TDVAM- "You Deserve Respect"
January 30, 2025

This February, the Center Against Sexual and Family Violence (CASFV) is proud to support Teen Dating Violence Awareness Month (TDVAM) under the empowering theme: You Deserve Respect. Every young person deserves relationships built on trust, equality, and respect. Unfortunately, too many teens face unhealthy or abusive relationships. This month, we’re uniting to raise awareness and provide education to foster healthy, respectful connections.

Dating abuse statistics:

  • Nearly 1.5 million high school students nationwide experience physical abuse from a dating partner in a single year.
  • One in three girls in the US is a victim of physical, emotional, or verbal abuse from a dating partner, a figure that far exceeds rates of other types of youth violence.
  • One in ten high school students has been purposefully hit, slapped, or physically hurt by a boyfriend or girlfriend.

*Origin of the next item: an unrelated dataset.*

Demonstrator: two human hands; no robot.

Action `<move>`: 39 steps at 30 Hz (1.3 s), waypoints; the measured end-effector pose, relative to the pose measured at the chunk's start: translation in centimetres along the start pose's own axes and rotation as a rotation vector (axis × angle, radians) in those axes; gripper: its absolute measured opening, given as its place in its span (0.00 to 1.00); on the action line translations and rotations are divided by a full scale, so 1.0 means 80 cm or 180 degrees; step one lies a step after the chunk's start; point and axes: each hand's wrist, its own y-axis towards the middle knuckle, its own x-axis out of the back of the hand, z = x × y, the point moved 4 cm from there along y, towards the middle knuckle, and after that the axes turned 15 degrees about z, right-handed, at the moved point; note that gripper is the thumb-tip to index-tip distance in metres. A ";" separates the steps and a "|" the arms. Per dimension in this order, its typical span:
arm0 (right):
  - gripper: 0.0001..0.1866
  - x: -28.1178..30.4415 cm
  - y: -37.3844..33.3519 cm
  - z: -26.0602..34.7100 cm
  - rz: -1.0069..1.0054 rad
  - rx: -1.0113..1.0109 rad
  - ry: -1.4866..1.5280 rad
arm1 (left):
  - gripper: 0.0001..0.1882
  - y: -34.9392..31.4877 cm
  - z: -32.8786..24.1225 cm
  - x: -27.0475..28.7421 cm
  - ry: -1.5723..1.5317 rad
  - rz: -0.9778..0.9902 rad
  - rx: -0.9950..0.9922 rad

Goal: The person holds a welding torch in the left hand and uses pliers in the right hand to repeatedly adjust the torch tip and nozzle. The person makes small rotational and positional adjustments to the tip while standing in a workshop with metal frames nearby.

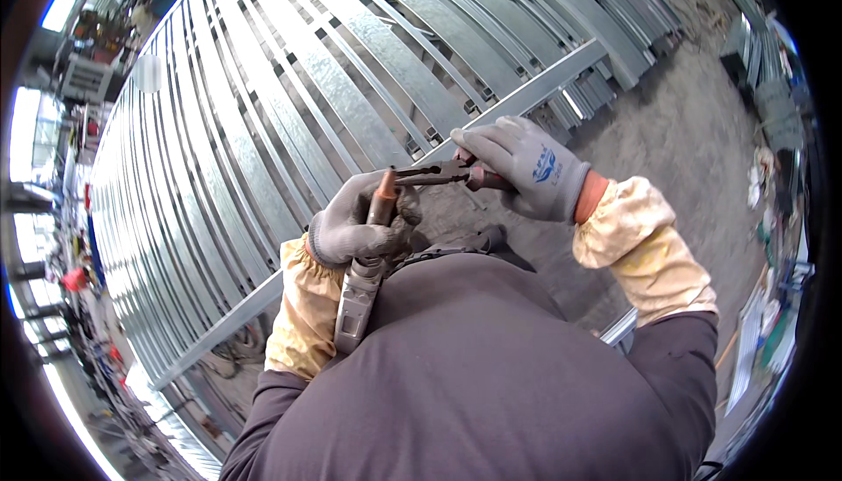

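Observation:
My left hand (344,225), in a grey work glove, is wrapped around the neck of a welding torch (357,301). The torch's grey handle hangs down against my dark top, and its copper-coloured tip (386,186) points up and away from me. In my gloved right hand (537,172) is a pair of long-nosed pliers (452,174) with dark red handles. Their jaws reach left to just beside the copper tip; whether they touch it I cannot tell.
A large frame of shiny metal strips (351,51) fills the area ahead and to the left, edged by a metal rail (557,71) near my hands. Bare grey floor (675,143) lies to the right. Metal pieces (763,69) are stacked at the far right, with cluttered equipment at the left.

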 end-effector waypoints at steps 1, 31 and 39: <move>0.28 0.002 -0.003 -0.002 -0.0013 -0.0020 0.0017 | 0.32 0.004 0.001 -0.003 0.0024 -0.0222 -0.0383; 0.25 0.007 0.009 -0.025 -0.0019 0.0664 0.0217 | 0.25 0.005 0.014 -0.011 -0.0576 0.0727 -0.0408; 0.20 0.010 -0.005 -0.018 0.0115 0.0447 0.0356 | 0.24 -0.002 0.022 -0.001 0.0097 0.0281 -0.0359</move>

Why awareness is so important:

  • Only 33% of teens in an abusive relationship ever told anyone about the abuse.
  • 81% of parents believe teen dating violence is not an issue or admit they don’t know if it’s an issue.
  • Though 82% of parents feel confident that they could recognize the signs if their child were experiencing dating abuse, most parents (58%) could not correctly identify all the warning signs of abuse.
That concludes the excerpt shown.